__Recorded data__
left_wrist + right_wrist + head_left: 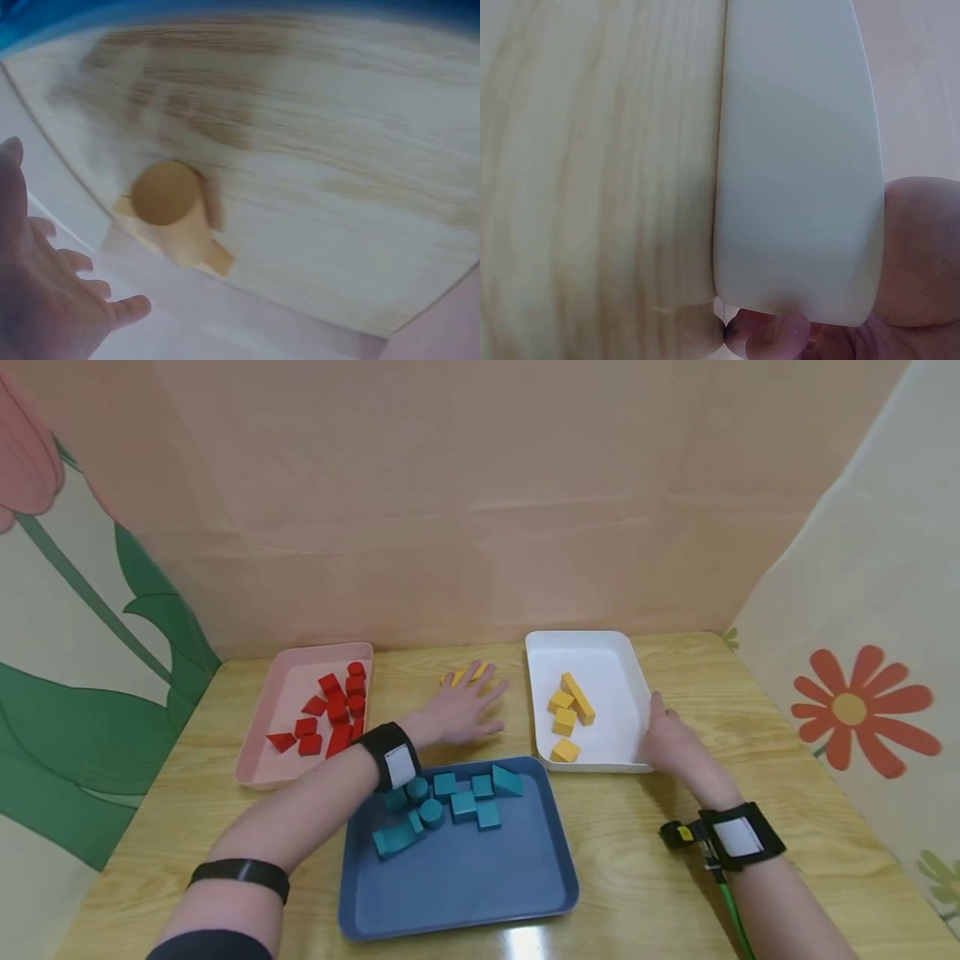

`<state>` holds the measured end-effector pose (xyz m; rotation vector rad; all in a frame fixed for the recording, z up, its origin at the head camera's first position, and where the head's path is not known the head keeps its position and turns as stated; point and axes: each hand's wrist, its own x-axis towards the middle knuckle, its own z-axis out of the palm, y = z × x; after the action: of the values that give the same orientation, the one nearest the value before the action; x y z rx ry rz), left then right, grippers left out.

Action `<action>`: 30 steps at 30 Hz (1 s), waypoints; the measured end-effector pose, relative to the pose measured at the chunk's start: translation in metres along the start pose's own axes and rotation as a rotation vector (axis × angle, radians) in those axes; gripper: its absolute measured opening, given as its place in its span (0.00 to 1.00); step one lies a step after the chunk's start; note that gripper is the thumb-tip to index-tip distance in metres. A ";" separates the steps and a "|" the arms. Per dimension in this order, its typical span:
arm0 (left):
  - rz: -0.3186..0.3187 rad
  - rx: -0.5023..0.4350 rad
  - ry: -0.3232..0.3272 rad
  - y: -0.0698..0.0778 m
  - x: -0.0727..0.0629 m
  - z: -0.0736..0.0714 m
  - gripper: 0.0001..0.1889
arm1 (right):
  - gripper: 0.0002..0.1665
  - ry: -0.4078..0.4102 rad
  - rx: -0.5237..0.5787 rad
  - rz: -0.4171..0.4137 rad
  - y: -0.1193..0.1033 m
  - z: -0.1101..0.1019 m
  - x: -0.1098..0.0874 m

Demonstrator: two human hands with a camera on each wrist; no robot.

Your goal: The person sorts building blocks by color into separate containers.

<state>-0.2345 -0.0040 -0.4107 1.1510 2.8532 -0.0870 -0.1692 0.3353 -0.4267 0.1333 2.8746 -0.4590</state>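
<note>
My left hand (pixel 459 708) reaches over the table with its fingers spread, just in front of a few yellow blocks (pixel 481 672) near the back edge. A yellow cylinder (pixel 163 193) shows in the left wrist view, apart from the fingers, with other yellow pieces partly hidden behind it. At the front right corner of the white tray (pixel 618 693), my right hand (pixel 678 753) grips the wall. In the right wrist view, the thumb (pixel 922 247) lies on the inner side and the fingertips (pixel 780 337) curl round from below. Several yellow blocks (pixel 564 721) lie in that tray.
To the left, a pink tray (pixel 273 714) holds several red blocks (pixel 335 706). A blue tray (pixel 480 889) with several teal blocks (pixel 463 806) stands in front, partly under my left forearm. The wooden table (pixel 622 877) meets a paper-covered wall (pixel 450 568) at the back.
</note>
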 end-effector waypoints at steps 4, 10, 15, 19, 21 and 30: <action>-0.021 0.006 -0.028 -0.009 -0.006 0.001 0.39 | 0.46 0.000 0.000 0.003 0.000 0.000 -0.001; -0.063 0.000 -0.069 -0.024 -0.013 0.005 0.38 | 0.46 0.003 -0.001 -0.003 0.000 0.000 -0.001; -0.141 -0.084 -0.118 -0.038 -0.021 0.008 0.39 | 0.45 0.005 0.002 -0.007 -0.001 -0.001 -0.001; -0.265 -0.192 -0.175 -0.043 -0.029 0.006 0.41 | 0.45 0.006 0.002 -0.006 0.000 0.000 0.000; -0.335 -0.258 -0.199 -0.044 -0.034 0.005 0.42 | 0.46 0.006 0.001 -0.005 0.000 0.000 0.000; -0.255 -0.145 -0.086 -0.049 -0.041 0.002 0.30 | 0.47 0.006 0.003 -0.008 0.001 0.001 0.001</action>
<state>-0.2395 -0.0676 -0.4081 0.7359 2.8583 0.0559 -0.1701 0.3361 -0.4287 0.1240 2.8810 -0.4657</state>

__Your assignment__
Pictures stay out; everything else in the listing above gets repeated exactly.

__Response below__
left_wrist + right_wrist + head_left: 

`<state>` holds the measured end-effector pose (xyz m; rotation vector rad; all in a frame fixed for the recording, z up, its origin at the head camera's first position, and where the head's path is not known the head keeps its position and turns as stated; point and axes: each hand's wrist, its own x-axis towards the middle knuckle, its own z-axis out of the palm, y = z × x; after the action: of the values that give the same orientation, the one nearest the value before the action; x y z rx ry rz), left then right, grippers left out.

Action `<action>`: 30 steps at 30 Hz (1 s), waypoints; the measured end-effector pose, relative to the pose measured at the chunk's start: translation in metres along the start pose's own axes and rotation as a rotation vector (axis × angle, radians) in those axes; gripper: its absolute measured opening, given as its place in its span (0.00 to 1.00); step one lies a step after the chunk's start; note that gripper is the thumb-tip to index-tip distance in metres. A ";" separates the steps and a "|" the arms. Per dimension in this order, its typical span:
arm0 (left):
  - rz: -0.3186..0.3187 rad
  - rx: -0.5023..0.4350 rad
  - ry: -0.3232..0.3272 rad
  - y: -0.0698..0.0778 m
  - x: -0.0727..0.0629 m
  - z: -0.0736..0.0714 m
  - gripper: 0.0001..0.1889
arm1 (right):
  - gripper: 0.0002..0.1665
  - ry: -0.4078..0.4102 rad
  - rx: -0.5237..0.5787 rad
  - rz: -0.4171..0.4137 rad
  - y: -0.1193..0.1033 m
  - z: -0.1101..0.1019 m
  - x: -0.1098..0.0874 m

Demonstrator: two human hands with a camera on each wrist; no robot.

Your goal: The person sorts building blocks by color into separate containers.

<state>-0.2345 -0.0040 -0.4107 1.1510 2.8532 -0.0870 -0.1692 0.3353 -0.4267 0.1333 2.8746 -0.4590</state>
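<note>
My left hand (pixel 459 708) reaches over the table with its fingers spread, just in front of a few yellow blocks (pixel 481 672) near the back edge. A yellow cylinder (pixel 163 193) shows in the left wrist view, apart from the fingers, with other yellow pieces partly hidden behind it. At the front right corner of the white tray (pixel 618 693), my right hand (pixel 678 753) grips the wall. In the right wrist view, the thumb (pixel 922 247) lies on the inner side and the fingertips (pixel 780 337) curl round from below. Several yellow blocks (pixel 564 721) lie in that tray.
To the left, a pink tray (pixel 273 714) holds several red blocks (pixel 335 706). A blue tray (pixel 480 889) with several teal blocks (pixel 463 806) stands in front, partly under my left forearm. The wooden table (pixel 622 877) meets a paper-covered wall (pixel 450 568) at the back.
</note>
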 end-effector waypoints at steps 4, 10, 15, 19, 21 and 30: <action>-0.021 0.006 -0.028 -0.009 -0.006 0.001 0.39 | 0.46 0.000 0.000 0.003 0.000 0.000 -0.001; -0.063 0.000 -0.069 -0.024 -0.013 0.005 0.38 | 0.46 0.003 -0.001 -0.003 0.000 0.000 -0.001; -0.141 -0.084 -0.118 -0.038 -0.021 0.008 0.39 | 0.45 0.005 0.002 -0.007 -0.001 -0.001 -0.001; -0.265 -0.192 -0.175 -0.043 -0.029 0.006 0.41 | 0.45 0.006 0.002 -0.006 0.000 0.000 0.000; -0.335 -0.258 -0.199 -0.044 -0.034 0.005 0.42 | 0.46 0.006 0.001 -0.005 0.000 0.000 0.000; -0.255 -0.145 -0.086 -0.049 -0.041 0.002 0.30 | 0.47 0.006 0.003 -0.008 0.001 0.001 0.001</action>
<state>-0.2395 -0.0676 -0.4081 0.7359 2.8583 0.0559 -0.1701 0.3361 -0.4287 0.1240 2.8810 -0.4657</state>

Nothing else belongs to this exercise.